The artist shares an original zine on the occasion of her MoMA Artist’s Choice exhibition.

Amy Sillman, Michelle Kuo

Amy Sillman is a painter who has expanded and pushed the medium into many other genres—from drawing to video to zines, DIY publications usually made fast and printed on the fly. For MoMA, Sillman has created a new zine issue, “Shapes,” on the occasion of her exhibition Artist’s Choice: Amy Sillman—The Shape of Shape, for which she selected more than 70 works from the Museum’s collection.

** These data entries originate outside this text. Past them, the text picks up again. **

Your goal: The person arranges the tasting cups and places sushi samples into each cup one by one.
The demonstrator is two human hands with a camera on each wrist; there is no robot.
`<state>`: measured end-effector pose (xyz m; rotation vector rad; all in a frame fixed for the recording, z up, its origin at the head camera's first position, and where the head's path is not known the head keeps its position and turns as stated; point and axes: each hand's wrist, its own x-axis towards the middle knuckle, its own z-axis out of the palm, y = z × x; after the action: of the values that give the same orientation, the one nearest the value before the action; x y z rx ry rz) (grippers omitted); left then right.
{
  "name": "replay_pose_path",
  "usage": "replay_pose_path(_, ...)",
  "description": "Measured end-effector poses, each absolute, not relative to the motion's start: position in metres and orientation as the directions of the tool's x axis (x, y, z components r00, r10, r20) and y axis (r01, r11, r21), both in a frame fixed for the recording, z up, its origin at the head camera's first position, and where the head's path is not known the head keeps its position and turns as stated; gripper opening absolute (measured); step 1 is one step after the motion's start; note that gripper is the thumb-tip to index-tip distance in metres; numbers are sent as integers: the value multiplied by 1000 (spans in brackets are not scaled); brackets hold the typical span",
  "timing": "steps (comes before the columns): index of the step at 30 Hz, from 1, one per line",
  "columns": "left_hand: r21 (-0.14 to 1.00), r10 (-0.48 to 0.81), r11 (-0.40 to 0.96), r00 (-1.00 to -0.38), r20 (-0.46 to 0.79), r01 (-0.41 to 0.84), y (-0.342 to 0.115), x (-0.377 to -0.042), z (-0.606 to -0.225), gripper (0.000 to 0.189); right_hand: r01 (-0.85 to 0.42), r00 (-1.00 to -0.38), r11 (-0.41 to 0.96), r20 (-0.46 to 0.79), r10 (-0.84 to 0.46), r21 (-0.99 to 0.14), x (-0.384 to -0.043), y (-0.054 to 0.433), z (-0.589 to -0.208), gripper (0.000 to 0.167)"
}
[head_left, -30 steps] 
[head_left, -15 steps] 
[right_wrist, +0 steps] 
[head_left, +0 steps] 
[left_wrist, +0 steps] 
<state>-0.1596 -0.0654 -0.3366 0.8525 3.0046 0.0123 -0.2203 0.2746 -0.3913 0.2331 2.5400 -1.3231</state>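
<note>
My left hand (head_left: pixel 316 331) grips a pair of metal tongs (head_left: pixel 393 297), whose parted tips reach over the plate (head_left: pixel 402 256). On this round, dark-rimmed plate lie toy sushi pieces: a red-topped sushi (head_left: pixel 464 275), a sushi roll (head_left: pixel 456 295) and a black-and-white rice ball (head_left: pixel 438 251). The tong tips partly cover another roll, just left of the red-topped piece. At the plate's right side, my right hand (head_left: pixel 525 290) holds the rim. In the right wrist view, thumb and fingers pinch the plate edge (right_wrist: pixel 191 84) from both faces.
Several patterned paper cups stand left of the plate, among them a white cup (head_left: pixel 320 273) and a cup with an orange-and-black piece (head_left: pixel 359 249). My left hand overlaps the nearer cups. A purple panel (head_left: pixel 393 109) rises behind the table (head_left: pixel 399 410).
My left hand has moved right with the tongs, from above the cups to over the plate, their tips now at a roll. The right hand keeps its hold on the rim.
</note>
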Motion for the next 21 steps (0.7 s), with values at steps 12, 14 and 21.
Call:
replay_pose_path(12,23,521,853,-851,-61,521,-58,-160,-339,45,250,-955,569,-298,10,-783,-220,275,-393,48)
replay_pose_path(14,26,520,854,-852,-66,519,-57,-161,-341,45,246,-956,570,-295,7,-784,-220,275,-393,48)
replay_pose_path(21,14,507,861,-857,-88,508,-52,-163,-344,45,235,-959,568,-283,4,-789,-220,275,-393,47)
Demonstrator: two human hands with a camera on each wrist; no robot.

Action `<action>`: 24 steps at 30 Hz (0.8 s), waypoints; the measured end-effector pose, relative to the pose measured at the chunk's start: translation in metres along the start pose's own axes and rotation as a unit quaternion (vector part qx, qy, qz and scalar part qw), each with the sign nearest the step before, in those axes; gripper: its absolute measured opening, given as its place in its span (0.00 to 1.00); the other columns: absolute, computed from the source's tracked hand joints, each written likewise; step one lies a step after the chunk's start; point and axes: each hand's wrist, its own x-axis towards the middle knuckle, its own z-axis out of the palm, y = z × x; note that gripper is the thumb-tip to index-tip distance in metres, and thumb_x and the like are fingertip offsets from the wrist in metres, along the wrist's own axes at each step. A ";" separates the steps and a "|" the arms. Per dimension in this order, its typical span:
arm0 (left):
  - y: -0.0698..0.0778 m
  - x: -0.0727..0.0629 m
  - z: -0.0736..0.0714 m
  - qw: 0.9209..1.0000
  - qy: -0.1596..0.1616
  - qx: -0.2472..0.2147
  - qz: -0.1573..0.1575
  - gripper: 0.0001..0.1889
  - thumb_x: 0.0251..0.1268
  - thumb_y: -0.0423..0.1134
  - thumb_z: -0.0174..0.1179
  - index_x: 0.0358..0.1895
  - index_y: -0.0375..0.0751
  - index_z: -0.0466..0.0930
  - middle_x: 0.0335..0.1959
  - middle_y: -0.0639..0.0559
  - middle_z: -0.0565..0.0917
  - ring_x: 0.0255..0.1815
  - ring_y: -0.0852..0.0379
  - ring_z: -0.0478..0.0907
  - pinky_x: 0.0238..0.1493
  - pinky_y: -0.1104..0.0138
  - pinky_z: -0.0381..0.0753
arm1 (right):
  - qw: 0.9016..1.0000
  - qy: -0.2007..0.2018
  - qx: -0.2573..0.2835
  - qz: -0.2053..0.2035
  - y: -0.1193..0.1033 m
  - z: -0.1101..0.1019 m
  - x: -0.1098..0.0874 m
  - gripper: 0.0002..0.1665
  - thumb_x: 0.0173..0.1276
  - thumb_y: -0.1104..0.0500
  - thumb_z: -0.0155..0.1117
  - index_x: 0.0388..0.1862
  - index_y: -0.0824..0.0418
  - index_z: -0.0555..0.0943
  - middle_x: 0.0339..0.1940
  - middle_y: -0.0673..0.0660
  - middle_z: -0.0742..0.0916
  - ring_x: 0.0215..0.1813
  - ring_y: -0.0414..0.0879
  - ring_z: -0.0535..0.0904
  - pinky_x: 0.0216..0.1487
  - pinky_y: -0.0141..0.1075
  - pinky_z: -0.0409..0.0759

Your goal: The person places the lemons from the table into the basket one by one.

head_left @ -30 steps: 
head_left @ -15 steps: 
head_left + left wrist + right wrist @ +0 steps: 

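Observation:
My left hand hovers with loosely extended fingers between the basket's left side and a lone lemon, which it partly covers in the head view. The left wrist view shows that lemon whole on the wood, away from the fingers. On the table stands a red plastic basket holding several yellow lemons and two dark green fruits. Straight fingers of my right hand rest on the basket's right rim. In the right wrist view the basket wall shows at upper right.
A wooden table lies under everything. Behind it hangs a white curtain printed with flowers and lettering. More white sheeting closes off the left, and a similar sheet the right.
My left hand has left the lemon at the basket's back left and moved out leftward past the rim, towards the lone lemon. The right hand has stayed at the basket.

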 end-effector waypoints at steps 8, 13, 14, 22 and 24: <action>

The zine takes off where the exhibition began: with shapes, those shifting, omnipresent entities that define who we are and what we see. As Sillman writes, “Basically everything in the world is a shape...every edge, corner, blob, form, silhouette, or negative space is something you have to navigate to get through a room.” She explores little-known histories of shape in modern art and gives us a raucous visual tour of all those artists who, she argues, don’t quite fit into the traditional canon—“oddballs” who explored shape without systems, dreams instead of rules, detours rather than grand plans. And yet all this seemingly blithe play with shape—with bodies, geographies, relationships—is at the core of art and even politics. As we read in the zine, “form registers protest.”

YOU CAN READ/SEE/DOWNLOAD THE ENTIRE ZINE HERE.

Explore the exhibition online.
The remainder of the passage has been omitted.